**THE DATA**
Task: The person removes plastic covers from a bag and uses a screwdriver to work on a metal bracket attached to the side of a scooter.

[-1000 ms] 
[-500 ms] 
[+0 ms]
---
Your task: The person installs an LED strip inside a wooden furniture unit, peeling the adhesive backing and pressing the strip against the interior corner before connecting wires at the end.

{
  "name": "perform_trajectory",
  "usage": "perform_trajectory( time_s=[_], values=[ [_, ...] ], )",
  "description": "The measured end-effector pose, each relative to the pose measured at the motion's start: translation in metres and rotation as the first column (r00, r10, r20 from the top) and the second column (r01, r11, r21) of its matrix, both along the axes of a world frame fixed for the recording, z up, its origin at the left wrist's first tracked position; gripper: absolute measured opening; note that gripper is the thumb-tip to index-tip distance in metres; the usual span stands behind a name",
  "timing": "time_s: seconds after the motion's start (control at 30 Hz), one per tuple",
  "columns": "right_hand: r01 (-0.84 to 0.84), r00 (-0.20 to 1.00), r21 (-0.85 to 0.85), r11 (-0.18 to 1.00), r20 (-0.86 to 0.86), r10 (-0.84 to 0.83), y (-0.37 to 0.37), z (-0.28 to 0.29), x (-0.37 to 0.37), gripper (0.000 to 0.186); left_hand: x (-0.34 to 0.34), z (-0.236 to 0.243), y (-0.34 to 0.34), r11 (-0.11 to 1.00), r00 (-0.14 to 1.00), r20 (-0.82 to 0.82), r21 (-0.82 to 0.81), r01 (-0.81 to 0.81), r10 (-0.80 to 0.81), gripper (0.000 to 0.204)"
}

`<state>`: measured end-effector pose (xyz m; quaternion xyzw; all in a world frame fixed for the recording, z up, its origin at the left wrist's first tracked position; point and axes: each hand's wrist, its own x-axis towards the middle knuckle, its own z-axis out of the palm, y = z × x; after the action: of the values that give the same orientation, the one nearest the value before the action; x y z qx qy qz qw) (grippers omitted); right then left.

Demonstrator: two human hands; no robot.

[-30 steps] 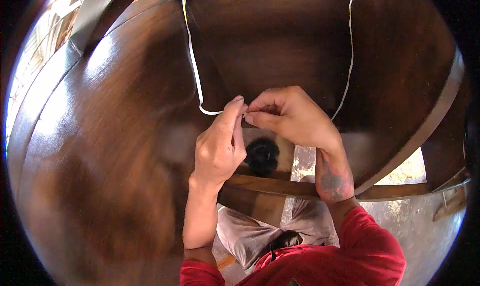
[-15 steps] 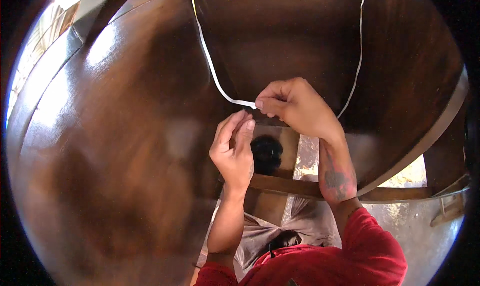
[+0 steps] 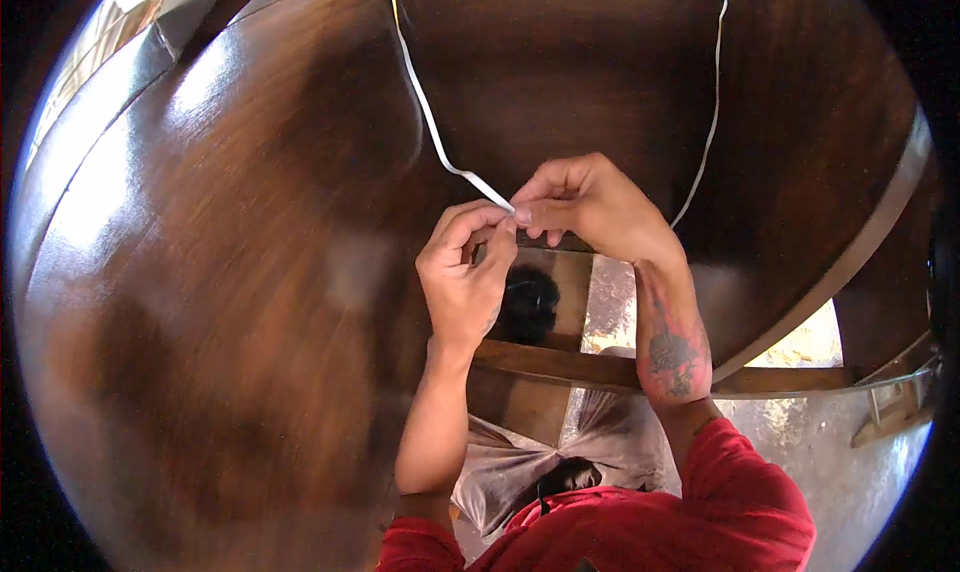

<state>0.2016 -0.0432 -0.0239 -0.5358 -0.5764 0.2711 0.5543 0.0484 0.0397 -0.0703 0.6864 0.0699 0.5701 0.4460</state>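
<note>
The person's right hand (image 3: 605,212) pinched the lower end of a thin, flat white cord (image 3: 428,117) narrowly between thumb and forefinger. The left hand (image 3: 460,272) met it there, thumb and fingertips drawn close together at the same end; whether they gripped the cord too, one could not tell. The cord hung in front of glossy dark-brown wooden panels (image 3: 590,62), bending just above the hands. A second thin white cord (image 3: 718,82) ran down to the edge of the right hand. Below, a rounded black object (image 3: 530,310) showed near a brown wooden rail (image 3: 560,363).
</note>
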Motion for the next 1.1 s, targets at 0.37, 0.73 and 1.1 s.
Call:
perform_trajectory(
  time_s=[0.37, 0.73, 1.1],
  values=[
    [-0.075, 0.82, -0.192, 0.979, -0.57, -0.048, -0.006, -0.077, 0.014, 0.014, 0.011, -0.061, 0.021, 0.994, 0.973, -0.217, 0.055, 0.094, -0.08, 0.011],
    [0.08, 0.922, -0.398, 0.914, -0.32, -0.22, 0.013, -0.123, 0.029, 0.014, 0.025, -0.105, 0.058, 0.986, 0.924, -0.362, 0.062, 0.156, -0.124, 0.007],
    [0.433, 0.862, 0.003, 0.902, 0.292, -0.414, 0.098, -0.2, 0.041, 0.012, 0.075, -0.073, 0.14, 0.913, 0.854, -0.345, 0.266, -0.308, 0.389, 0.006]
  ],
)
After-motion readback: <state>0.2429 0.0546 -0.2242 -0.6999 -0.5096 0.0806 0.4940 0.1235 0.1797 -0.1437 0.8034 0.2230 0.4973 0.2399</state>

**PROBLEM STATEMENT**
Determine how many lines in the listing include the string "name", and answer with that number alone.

**SOLUTION TO THIS TASK**
2